▶ Required action: If a line of the material holds the string "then", please copy it.

▶ Given information:
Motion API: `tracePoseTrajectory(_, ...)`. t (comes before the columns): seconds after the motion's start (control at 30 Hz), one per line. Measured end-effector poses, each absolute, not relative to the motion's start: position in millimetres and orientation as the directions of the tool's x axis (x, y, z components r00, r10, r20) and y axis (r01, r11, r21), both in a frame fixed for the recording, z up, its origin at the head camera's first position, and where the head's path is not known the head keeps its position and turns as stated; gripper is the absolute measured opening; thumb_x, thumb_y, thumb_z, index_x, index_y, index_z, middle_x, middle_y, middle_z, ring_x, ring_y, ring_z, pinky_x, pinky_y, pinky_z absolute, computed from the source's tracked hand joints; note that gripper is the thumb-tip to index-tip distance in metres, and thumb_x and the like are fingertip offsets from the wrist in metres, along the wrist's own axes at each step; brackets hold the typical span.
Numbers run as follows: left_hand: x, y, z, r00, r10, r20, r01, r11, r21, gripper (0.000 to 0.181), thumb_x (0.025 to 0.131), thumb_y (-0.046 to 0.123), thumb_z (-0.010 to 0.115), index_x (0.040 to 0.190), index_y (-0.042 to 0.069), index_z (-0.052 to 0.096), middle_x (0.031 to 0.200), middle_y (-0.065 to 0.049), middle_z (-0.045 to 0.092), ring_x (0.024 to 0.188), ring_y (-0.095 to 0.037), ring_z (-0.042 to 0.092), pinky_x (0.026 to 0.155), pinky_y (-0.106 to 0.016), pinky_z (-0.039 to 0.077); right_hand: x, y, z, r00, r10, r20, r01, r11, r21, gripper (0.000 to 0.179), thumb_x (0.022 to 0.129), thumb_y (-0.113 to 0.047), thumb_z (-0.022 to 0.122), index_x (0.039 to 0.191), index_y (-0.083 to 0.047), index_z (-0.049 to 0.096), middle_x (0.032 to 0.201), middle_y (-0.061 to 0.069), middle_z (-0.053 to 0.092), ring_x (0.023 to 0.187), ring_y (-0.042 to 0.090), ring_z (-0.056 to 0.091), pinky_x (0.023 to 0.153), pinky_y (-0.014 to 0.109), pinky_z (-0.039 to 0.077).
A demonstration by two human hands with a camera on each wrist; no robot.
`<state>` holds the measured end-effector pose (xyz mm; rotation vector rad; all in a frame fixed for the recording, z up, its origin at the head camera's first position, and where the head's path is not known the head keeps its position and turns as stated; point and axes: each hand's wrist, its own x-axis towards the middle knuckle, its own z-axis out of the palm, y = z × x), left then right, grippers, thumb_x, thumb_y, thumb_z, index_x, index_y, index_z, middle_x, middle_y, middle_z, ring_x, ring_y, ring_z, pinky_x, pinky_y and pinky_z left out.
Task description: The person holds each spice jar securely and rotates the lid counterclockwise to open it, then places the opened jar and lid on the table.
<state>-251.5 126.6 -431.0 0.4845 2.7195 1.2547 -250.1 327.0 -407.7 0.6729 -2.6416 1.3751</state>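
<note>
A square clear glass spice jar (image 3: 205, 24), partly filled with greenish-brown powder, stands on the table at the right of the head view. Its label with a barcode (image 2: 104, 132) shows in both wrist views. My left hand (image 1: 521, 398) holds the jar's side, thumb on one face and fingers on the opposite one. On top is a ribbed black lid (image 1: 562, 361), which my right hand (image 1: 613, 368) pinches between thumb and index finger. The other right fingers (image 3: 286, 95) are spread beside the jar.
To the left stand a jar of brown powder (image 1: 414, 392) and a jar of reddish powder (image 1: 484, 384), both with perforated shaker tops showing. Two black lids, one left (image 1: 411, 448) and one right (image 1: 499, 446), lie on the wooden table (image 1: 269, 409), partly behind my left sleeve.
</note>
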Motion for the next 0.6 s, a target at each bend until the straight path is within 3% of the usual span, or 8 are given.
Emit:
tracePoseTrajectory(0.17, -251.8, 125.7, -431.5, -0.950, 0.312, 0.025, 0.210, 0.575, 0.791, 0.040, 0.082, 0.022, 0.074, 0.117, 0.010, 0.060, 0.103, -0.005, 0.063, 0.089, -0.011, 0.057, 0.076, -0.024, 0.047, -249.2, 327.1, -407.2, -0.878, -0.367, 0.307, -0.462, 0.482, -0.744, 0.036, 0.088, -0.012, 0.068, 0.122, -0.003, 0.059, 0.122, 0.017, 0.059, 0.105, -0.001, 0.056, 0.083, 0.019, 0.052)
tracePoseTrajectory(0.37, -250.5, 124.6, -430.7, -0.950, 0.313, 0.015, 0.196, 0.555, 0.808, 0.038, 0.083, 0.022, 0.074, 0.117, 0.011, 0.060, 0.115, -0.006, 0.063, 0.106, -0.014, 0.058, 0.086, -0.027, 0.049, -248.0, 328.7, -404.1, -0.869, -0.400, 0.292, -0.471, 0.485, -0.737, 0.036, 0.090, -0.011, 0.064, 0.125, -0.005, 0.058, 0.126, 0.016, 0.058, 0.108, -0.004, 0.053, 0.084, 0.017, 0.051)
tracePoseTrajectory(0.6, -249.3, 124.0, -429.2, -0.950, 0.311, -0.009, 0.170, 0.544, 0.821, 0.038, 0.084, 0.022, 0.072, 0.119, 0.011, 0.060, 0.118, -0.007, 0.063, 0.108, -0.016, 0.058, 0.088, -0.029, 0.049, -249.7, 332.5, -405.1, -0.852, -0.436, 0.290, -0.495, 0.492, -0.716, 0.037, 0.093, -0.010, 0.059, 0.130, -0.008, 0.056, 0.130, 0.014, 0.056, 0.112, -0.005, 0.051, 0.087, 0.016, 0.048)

▶ Exercise response:
`<state>` holds the measured end-effector pose (xyz mm; rotation vector rad; all in a frame fixed for the recording, z up, its origin at the head camera's first position, and where the head's path is not known the head keeps its position and turns as stated; point and axes: each hand's wrist, its own x-axis towards the middle knuckle, its own z-axis out of the palm, y = z × x), left then right, grippers, thumb_x, thumb_y, thumb_z, index_x, index_y, index_z, middle_x, middle_y, middle_z, ring_x, ring_y, ring_z, pinky_x, pinky_y and pinky_z left out.
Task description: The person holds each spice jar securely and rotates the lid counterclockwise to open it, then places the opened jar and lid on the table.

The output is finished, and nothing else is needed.